[YOUR GOAL] Copy the data that follows exactly, and include none of its images.

[RAW DATA]
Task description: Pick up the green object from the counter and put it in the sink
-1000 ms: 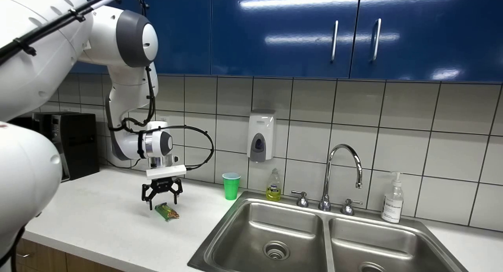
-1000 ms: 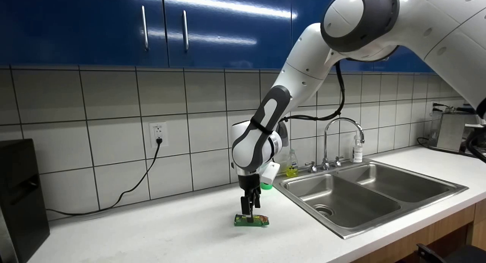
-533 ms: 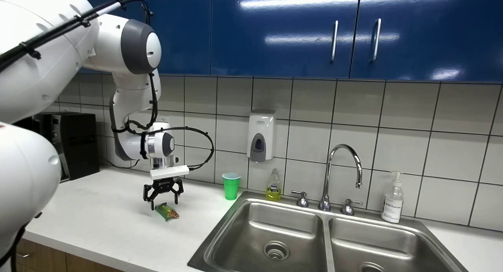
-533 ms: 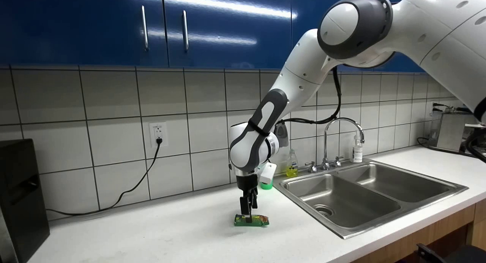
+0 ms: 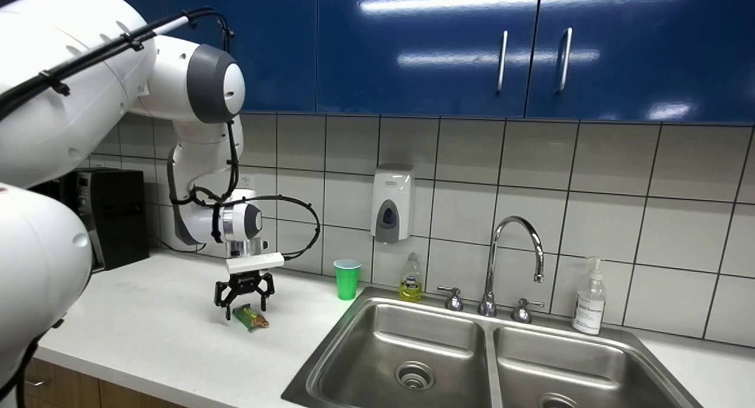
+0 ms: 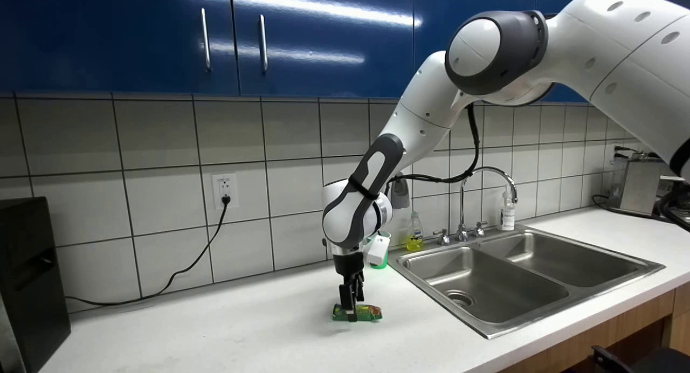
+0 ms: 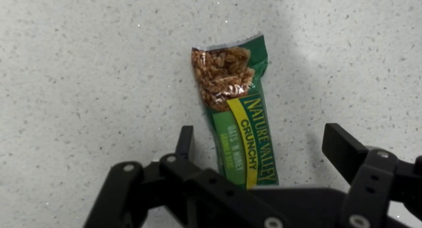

[TASK ANSWER]
Task description: Pick up the green object from the counter and put it in the sink
-1000 ms: 
-1000 ms: 
-533 ms: 
-533 ms: 
+0 ms: 
+0 ms: 
+0 ms: 

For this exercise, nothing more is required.